You may have heard that the two types of learning are supervised and unsupervised - either you are training a model to correctly assign labels or training a model to group similar items together. There is, however, a third breed of learning: reinforcement learning. Reinforcement learning seeks to train a model make a sequence of decisions.

Objectives

You will be able to:

  • Explain what reinforcement learning is and its uses
  • Implement reinforcement learning in your own projects

What is reinforcement learning?

Reinforcement is training a model to achieve a certain goal through the process of trial and error. In RL, there are 5 main components: the environment, the agent, actions, rewards, and states. Those five components interact in the way shown in the diagram below.
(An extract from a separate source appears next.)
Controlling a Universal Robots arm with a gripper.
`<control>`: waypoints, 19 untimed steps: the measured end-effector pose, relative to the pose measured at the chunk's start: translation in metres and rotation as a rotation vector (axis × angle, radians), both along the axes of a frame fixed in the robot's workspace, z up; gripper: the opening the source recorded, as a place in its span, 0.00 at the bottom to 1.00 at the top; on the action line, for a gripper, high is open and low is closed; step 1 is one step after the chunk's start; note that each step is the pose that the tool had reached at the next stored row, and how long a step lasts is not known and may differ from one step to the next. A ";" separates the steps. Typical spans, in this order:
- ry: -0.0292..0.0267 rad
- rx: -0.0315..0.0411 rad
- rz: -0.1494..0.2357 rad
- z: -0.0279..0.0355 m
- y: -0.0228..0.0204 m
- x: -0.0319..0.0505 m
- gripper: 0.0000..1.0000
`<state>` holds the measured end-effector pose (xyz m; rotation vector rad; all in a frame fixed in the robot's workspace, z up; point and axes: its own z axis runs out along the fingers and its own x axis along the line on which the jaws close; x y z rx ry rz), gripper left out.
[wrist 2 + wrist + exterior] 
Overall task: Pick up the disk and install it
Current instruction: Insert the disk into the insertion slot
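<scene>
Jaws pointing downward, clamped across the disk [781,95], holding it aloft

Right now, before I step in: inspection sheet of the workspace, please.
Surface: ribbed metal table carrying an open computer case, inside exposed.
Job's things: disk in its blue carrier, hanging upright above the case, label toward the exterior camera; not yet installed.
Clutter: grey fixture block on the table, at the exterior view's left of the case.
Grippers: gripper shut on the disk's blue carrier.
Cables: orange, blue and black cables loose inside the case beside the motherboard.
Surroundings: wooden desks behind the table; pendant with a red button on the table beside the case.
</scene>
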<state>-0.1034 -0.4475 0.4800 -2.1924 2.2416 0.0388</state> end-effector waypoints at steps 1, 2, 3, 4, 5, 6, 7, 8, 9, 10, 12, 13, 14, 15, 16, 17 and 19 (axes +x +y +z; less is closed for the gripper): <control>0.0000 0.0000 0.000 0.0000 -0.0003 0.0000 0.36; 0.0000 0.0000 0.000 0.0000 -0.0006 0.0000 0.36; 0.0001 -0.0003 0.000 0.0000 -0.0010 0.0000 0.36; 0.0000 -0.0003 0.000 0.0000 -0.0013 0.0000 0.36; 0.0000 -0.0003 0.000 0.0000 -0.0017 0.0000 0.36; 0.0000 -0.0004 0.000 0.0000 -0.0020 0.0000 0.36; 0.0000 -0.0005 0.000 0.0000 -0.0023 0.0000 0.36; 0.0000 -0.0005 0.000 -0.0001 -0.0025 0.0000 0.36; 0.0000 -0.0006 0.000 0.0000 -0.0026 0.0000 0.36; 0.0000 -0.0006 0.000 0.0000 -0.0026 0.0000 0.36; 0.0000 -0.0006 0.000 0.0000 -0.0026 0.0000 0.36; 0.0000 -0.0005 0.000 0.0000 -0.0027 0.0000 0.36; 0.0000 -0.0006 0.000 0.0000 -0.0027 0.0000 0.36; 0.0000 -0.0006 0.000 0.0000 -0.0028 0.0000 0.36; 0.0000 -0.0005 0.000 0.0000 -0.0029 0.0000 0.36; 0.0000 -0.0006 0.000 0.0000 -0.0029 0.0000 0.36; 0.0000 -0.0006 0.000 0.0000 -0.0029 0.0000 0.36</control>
The agent is simply the model or artifical intelligence being trained. The environment is the interactive world in which the agent acts. The states are different, distinct versions of the environment. Actions are performed by the agent on the environment. The rewards are positive or negative feedback values corresponding to the actions taken and the effect they have on the environment.

Consider this:



This image represents a possible environment. In this environment, the penguin in the bottom left corner would be the agent. It ultimately wants to end up at the fish in the upper right corner. However, there are obstacles in its way there - the shark and the mines. The penguin must make a series of actions that will allow it to reach the fish while avoiding the obstacles. The rewards in this case could be as follows:

+1 if the penguin moves to an empty ocean space
-1 if the penguin runs into the "wall" of the environment
-50 if the penguin moves to the shark space
-100 if the penguin moves to a mine space
+100 if the penguin moves to the fish space

So as the penguin chooses an action each turn, it is then presented with a new state and given a reward depending on what type of space it moved onto. With this new information, the penguin or agent will then evaluate the new state and select the nextaction.
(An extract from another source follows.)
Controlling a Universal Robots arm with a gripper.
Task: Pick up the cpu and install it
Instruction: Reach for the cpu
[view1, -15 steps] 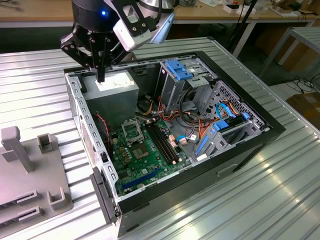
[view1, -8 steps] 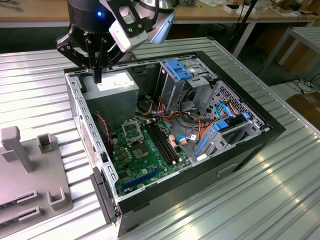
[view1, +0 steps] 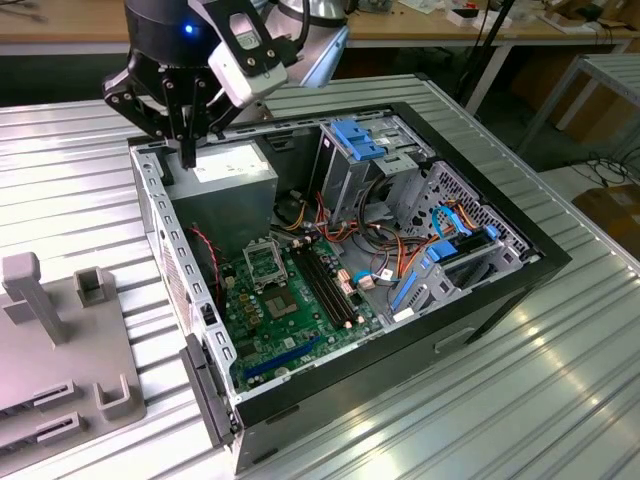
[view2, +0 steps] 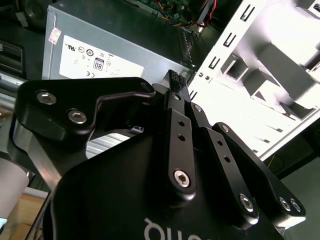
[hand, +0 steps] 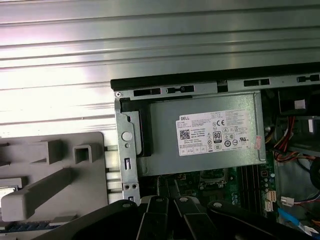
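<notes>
The gripper, fingers pressed together with nothing between them, hangs above the power supply in a corner of the open computer case. The case also holds the motherboard with its CPU socket, and cables. Outside, a grey holder carries a pale square piece; whether it is the cpu cannot be told.

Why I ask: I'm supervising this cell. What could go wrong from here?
The gripper hangs low over the power supply by the case wall; a sideways move might strike metal. The socket lies beside red wires, which could catch on a descent.
</notes>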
Over time, through enough trial and error (and the penguin hopefully narrowly escaping death by shark or mine), the penguin would ultimately learn the best route to the highest reward - navigating to the fish while avoiding the mines and the shark.

This is a very simple environment but it demonstrates the fundamentals of reinforcement learning.

Why reinforcement learning?

So you understand the basics of RL and how it applies to our penguin's world above, but when does it make sense to use this type of learning in the real world?

Robotics

Teaching robots to perform various tasks.

Chemistry

Optimizing chemical reactions.

Traffic light control

Optimizing traffic flow.

Resources management in computer clusters

Allocation of limited computational resources.

Finance

Portfolio optimization, risk management, stock trading.

Video games

AIs capable of beating human performance (Deepmind, AlphaGo, AlphaZero), improving computer-controlled players

And so many more! The field of reinforcement learning will continue to grow and can be applicable to any field where there is a need to improve decision making.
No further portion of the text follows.